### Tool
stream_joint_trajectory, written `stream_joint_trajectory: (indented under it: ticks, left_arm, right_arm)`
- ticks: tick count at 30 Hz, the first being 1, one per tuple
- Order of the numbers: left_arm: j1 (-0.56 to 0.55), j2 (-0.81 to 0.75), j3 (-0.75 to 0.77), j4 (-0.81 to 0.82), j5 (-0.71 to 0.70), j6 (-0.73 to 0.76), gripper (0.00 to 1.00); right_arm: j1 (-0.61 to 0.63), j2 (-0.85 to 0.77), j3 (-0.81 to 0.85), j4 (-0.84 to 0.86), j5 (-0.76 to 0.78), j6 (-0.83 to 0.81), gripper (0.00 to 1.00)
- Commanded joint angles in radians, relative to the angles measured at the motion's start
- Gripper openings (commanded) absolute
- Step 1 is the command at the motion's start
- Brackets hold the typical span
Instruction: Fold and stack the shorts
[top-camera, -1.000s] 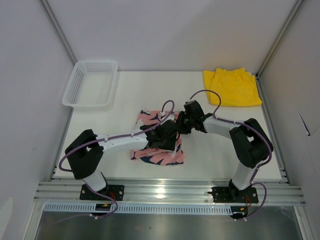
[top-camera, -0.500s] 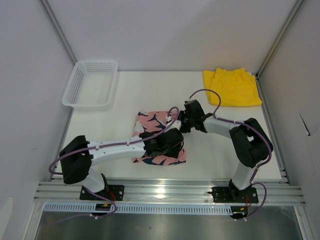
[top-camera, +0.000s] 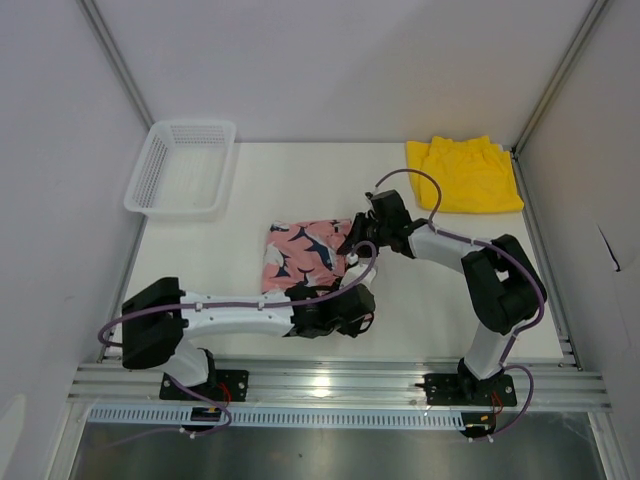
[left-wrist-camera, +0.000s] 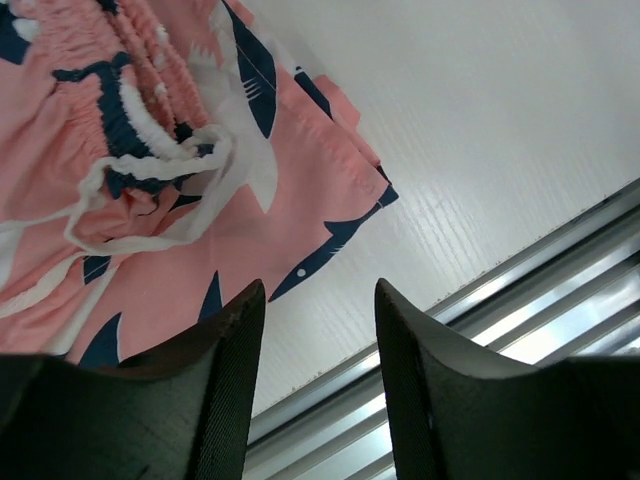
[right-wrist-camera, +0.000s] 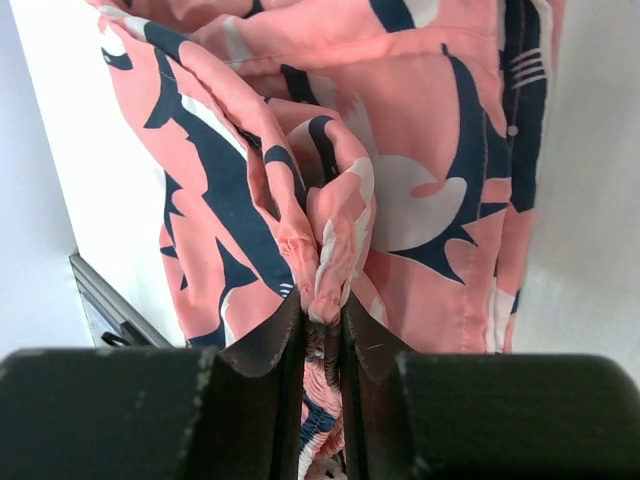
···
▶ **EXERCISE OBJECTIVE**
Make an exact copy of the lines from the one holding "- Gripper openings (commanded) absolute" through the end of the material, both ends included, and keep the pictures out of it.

▶ **SOLVED PROBLEM**
- Gripper openings (commanded) absolute
- Step 1 is the command at the motion's start
- Brackets hold the typical span
Instruction: Fold and stack the shorts
[top-camera, -1.000s] 
[top-camera, -0.500s] 
[top-camera, +0.000s] 
[left-wrist-camera, +0.000s] 
[right-wrist-camera, +0.000s] 

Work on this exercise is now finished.